**PROMPT**
For the records below, work out the number of lines holding "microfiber" and reply with only that.

**GIVEN RECORDS**
:::
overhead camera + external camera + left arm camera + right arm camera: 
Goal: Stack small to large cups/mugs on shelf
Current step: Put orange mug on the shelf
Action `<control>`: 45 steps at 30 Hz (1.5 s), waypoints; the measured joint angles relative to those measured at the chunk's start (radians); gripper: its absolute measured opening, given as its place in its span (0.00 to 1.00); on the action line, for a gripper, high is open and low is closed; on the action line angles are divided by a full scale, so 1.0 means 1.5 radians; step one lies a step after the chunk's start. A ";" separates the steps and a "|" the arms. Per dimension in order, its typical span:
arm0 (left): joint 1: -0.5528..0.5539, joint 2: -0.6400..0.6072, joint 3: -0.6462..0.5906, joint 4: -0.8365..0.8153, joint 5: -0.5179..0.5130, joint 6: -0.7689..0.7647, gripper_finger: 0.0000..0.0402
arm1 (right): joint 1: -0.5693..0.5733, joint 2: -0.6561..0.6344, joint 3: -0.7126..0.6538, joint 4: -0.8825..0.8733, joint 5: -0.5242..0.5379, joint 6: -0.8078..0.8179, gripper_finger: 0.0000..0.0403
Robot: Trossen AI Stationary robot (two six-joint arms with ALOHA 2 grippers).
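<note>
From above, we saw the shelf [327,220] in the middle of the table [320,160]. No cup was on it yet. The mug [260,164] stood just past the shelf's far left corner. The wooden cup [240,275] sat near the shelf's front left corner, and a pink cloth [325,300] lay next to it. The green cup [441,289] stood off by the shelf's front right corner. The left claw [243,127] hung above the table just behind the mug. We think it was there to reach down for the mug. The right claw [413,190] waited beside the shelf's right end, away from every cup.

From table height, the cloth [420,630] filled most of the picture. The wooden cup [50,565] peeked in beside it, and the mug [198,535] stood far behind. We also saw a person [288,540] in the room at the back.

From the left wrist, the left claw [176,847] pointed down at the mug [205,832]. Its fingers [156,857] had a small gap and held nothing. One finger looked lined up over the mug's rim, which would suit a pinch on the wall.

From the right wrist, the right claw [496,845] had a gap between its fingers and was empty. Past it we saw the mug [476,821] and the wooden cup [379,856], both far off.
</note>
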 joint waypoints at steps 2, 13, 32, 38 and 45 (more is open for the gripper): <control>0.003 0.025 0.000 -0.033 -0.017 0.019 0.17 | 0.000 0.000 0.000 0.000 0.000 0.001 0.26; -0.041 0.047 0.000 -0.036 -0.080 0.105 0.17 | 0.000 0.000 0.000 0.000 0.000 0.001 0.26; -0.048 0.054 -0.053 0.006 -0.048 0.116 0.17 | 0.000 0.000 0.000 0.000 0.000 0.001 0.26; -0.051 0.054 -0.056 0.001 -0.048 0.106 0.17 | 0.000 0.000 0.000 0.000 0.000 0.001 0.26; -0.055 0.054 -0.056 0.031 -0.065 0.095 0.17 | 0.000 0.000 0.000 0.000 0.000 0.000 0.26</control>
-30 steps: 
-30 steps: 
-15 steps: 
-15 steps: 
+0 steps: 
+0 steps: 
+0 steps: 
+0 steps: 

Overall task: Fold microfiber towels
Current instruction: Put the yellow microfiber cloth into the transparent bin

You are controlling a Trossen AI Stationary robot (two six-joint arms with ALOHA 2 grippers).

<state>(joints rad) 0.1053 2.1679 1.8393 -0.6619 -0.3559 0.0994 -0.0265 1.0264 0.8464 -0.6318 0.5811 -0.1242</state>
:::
**ANSWER SPACE**
2